Been at least 5 days since last post. How's the kimchi coming along?


----------



## boomchakabowwow (Sep 9, 2014)

my wife and i tried it.

it was frightening. our batch fizzed like a Sprite soda. hahaha..i think the bacteria and a Rave party. 

i live surrounded by awesome Korean grocery stores. buy kimchi is not expensive, and my fridge smells better because of it.

i've been pounding these tiny salted, fermented soy beans..tiny scoop of the things over a big bowl of rice. yum. beans are soy sauced..kinda sweet, dang.


----------



## 99Limited (Sep 9, 2014)

When I lived in north Atlanta there was a large Korean population and we had a Super H market close. Kinda like a Korean Whole Foods, well not quite but it was pretty nice.


----------



## Ucmd (Sep 10, 2014)

I tried a bit yesterday. It is not tangy enough and too much garlic, not enough cabbage. I think I need to readjust. I really like the wildbrine Korean kimchi a wholefoods. Just not sure how to replicate it.


----------



## 99Limited (Sep 10, 2014)

Ucmd said:


> I tried a bit yesterday. It is not tangy enough and too much garlic, not enough cabbage. I think I need to readjust. I really like the wildbrine Korean kimchi a wholefoods. Just not sure how to replicate it.
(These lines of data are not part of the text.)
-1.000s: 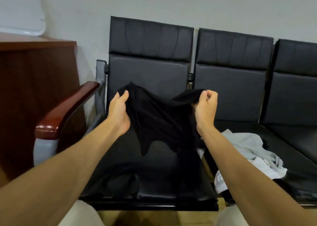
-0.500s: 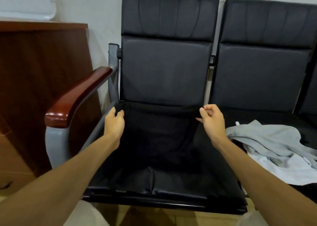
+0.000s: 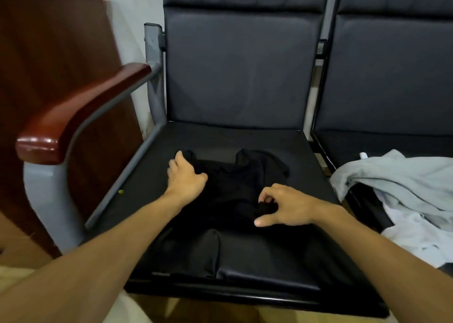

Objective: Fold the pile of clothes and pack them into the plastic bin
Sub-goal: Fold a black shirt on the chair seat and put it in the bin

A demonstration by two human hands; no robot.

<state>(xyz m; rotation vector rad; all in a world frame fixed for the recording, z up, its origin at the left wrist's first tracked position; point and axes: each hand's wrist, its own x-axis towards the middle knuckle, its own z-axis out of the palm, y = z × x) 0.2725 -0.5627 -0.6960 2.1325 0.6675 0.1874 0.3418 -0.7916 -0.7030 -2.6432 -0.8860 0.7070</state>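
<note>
A black garment point(image 3: 235, 183) lies spread on the black seat point(image 3: 282, 146) of the left chair, hard to tell apart from the leather. My left hand point(image 3: 185, 175) rests on its upper left corner, fingers curled over the cloth edge. My right hand point(image 3: 284, 206) pinches a bunched fold of the black cloth between thumb and fingers near the garment's lower right. A pile of light grey and white clothes point(image 3: 402, 190) lies on the neighbouring seat to the right. No plastic bin is in view.
A wooden armrest point(image 3: 81, 112) on a grey metal frame stands left of the seat. A brown wooden cabinet point(image 3: 49, 53) fills the far left. Black chair backs point(image 3: 240, 65) rise behind the seats.
Both hands lowered the black garment from mid-air onto the seat. The right hand moved down toward the front of the garment and pinched a fold; the view tilted downward.
</note>
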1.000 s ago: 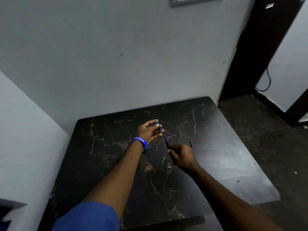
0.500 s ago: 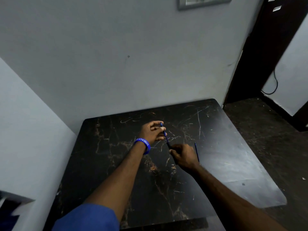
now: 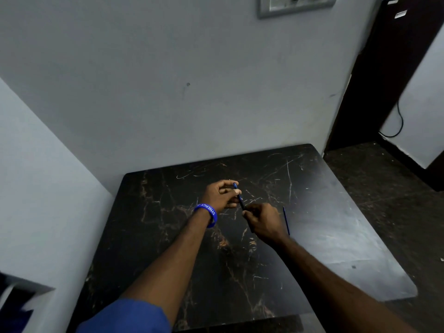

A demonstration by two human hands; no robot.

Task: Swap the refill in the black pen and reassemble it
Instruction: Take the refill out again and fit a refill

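Observation:
Over the middle of the black marble table [image 3: 168,236], my left hand [image 3: 222,194] pinches the upper end of a thin blue refill [image 3: 236,189]. The refill slants down into the black pen barrel [image 3: 242,204], and only a short dark piece of the barrel shows above my right hand [image 3: 263,222], which is closed around it. The two hands almost touch. A second blue refill [image 3: 286,221] lies on the table just right of my right hand.
The table stands in a corner between the grey back wall [image 3: 168,92] and a side wall on the left. Its right edge [image 3: 374,236] borders a dark floor and a dark doorway. A switch plate [image 3: 295,4] is high on the wall.
My hands have come closer together and less of the blue refill shows between them. The loose refill on the table has stayed where it was.

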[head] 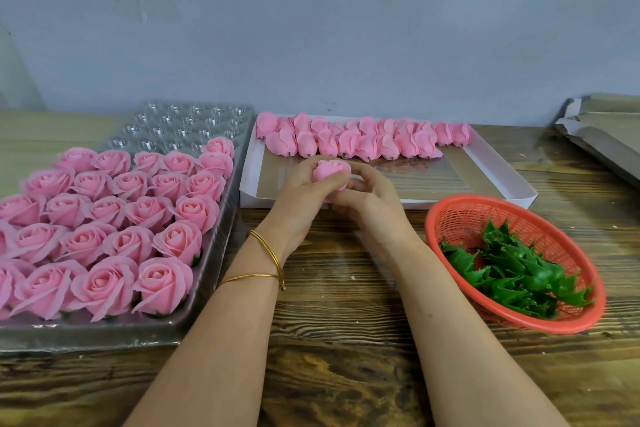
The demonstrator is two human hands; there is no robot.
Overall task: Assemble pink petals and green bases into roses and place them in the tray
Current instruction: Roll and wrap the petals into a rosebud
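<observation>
A closed pink rose bud (330, 170) sits between both my hands above the table's middle. My left hand (300, 203) grips it from the left and below. My right hand (370, 198) curls round it from the right; whether a green base is under it is hidden. On the left, a clear plastic tray (211, 260) holds several finished pink roses (104, 232), with empty cells at its far end. A white box lid (485, 163) behind my hands holds a row of pink petal buds (363, 139). A red basket (446, 215) at the right holds green bases (516, 270).
The table is dark wood (346, 374) with a grey wall behind it. Flattened cardboard (602, 128) lies at the far right corner. Gold bangles (266, 260) ring my left wrist.
</observation>
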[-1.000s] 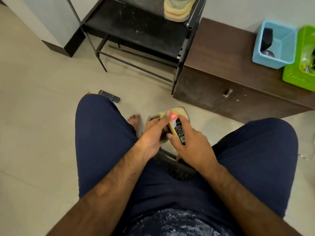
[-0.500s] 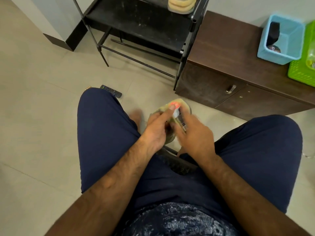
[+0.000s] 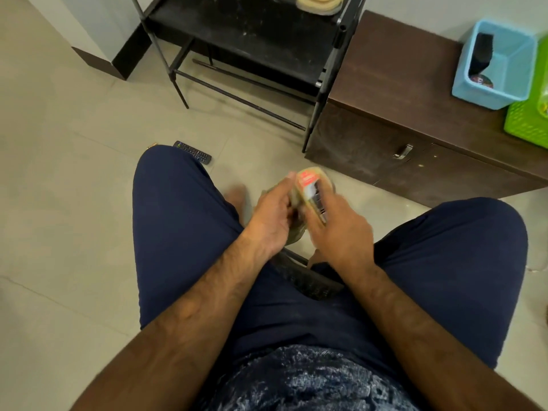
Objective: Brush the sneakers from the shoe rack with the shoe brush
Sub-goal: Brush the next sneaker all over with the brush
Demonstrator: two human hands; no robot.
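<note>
A tan and olive sneaker (image 3: 297, 235) sits between my knees, and my left hand (image 3: 271, 221) grips its left side. My right hand (image 3: 341, 232) holds the shoe brush (image 3: 311, 191) against the sneaker's top. The brush has a wooden back with a red label and a barcode sticker. Both hands and the brush are motion-blurred, and they hide most of the sneaker. A second pale sneaker (image 3: 318, 4) stands on the black shoe rack (image 3: 252, 34) ahead of me, cut off by the top edge.
Right of the rack, a brown cabinet (image 3: 415, 84) carries a blue basket (image 3: 516, 69) with a dark brush in it and a green basket (image 3: 527, 123). A remote control (image 3: 192, 152) lies on the tiled floor by my left knee. My bare foot (image 3: 235, 195) rests below.
The brush and my right hand have slid away from me along the sneaker. My left hand has kept its grip. The view has tilted down slightly.
</note>
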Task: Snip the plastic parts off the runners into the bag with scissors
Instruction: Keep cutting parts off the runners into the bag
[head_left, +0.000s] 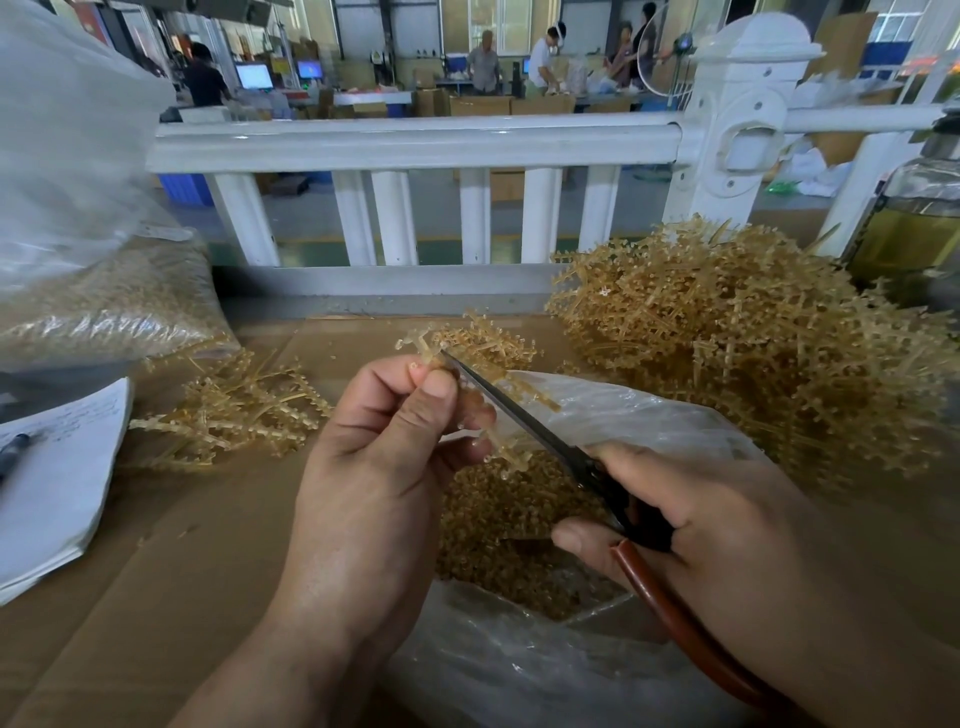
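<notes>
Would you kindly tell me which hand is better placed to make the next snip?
Right. The right hand grips the scissors, whose blade tip meets the runner that the left hand pinches above the open bag.

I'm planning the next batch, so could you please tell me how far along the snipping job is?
Done: the open bag already holds a layer of snipped parts, and a filled bag sits at the left. In hand: the left hand pinches a runner while the right hand holds the scissors against it. Left: a large pile of runners at the right.
</notes>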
Do you happen to have a jar of WF's kimchi handy? Look at the ingredient list and see if you can pick out any additives. I expect the tangy part is a chemical, for lack of a better term although sounds bad here. Maybe citric acid. Buy some unsweetened lemonade Kool-Aid or you might be able to buy citric acid OTC. Make up your brine as usual. Pour a cup, literally, and add 1/8 tsp of citric acid/Kool-Aid and see it that's taking you in the right direction.


----------



## sachem allison (Sep 10, 2014)

99Limited said:


> Do you happen to have a jar of WF's kimchi handy? Look at the ingredient list and see if you can pick out any additives. I expect the tangy part is a chemical, for lack of a better term although sounds bad here. Maybe citric acid. Buy some unsweetened lemonade Kool-Aid or you might be able to buy citric acid OTC. Make up your brine as usual. Pour a cup, literally, and add 1/8 tsp of citric acid/Kool-Aid and see it that's taking you in the right direction.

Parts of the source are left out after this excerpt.